Requirement
Every line of the data below is to be duplicated exactly, pictures excepted.

*** Data provided ***

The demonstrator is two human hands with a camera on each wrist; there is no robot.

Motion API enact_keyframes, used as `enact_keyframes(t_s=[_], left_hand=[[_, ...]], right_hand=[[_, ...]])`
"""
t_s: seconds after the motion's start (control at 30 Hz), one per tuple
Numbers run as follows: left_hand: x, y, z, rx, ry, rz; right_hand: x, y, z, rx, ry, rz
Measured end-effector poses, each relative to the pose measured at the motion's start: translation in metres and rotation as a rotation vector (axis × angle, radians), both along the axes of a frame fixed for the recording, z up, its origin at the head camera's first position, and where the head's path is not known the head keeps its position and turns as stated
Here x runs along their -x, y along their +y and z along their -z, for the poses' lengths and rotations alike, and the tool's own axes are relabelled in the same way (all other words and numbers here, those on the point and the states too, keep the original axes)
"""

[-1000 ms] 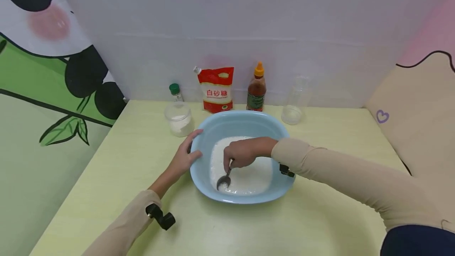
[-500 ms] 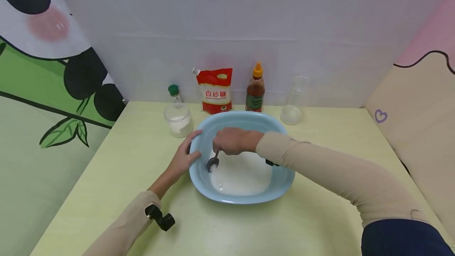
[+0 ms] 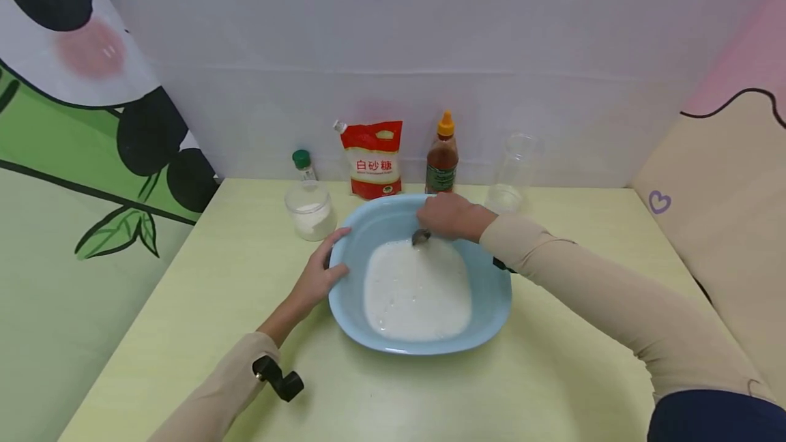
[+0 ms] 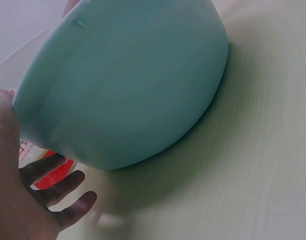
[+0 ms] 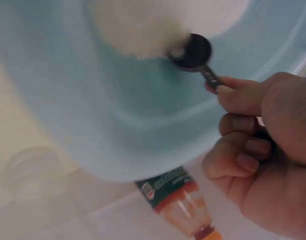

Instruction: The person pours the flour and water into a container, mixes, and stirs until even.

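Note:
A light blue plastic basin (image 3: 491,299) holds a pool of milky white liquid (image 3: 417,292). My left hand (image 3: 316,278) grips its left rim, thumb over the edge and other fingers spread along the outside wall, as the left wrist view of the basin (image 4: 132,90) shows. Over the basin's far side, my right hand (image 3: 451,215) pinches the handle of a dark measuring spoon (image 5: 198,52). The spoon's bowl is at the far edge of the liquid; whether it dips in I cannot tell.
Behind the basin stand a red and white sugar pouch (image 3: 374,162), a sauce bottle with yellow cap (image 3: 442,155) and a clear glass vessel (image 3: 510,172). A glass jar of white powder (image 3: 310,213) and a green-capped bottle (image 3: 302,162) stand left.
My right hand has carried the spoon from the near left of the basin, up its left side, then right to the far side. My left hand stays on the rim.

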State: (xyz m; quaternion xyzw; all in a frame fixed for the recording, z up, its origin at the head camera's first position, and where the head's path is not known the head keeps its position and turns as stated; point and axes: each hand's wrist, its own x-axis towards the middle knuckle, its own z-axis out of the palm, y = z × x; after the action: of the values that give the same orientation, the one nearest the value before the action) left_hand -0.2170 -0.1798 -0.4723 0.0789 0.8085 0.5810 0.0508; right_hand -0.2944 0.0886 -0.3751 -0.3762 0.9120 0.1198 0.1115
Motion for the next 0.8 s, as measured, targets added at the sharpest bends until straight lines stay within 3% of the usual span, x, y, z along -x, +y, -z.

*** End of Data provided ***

Your solution
The demonstrator is two human hands with a camera on each wrist; there is no robot.

Motion API enact_keyframes, used as `enact_keyframes(t_s=[_], left_hand=[[_, ...]], right_hand=[[_, ...]])`
"""
t_s: seconds after the motion's start (control at 30 Hz), one per tuple
Numbers run as follows: left_hand: x, y, z, rx, ry, rz; right_hand: x, y, z, rx, ry, rz
Measured end-effector poses, each relative to the pose measured at the motion's start: translation in metres and rotation as a rotation vector (axis × angle, radians), both along the axes of a frame fixed for the recording, z up, its origin at the head camera's first position, and where the head's path is not known the head keeps its position and turns as stated
Here x runs along their -x, y along their +y and z along their -z, for the poses' lengths and rotations alike, and the tool's own axes are relabelled in the same way (all other words and numbers here, those on the point and the states too, keep the original axes)
"""

[-1000 ms] 
[-500 ms] 
[+0 ms] 
[+0 ms] 
[+0 ms] 

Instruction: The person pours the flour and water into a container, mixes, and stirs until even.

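Note:
A light blue plastic basin (image 3: 491,299) holds a pool of milky white liquid (image 3: 417,292). My left hand (image 3: 316,278) grips its left rim, thumb over the edge and other fingers spread along the outside wall, as the left wrist view of the basin (image 4: 132,90) shows. Over the basin's far side, my right hand (image 3: 451,215) pinches the handle of a dark measuring spoon (image 5: 198,52). The spoon's bowl is at the far edge of the liquid; whether it dips in I cannot tell.
Behind the basin stand a red and white sugar pouch (image 3: 374,162), a sauce bottle with yellow cap (image 3: 442,155) and a clear glass vessel (image 3: 510,172). A glass jar of white powder (image 3: 310,213) and a green-capped bottle (image 3: 302,162) stand left.
My right hand has carried the spoon from the near left of the basin, up its left side, then right to the far side. My left hand stays on the rim.
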
State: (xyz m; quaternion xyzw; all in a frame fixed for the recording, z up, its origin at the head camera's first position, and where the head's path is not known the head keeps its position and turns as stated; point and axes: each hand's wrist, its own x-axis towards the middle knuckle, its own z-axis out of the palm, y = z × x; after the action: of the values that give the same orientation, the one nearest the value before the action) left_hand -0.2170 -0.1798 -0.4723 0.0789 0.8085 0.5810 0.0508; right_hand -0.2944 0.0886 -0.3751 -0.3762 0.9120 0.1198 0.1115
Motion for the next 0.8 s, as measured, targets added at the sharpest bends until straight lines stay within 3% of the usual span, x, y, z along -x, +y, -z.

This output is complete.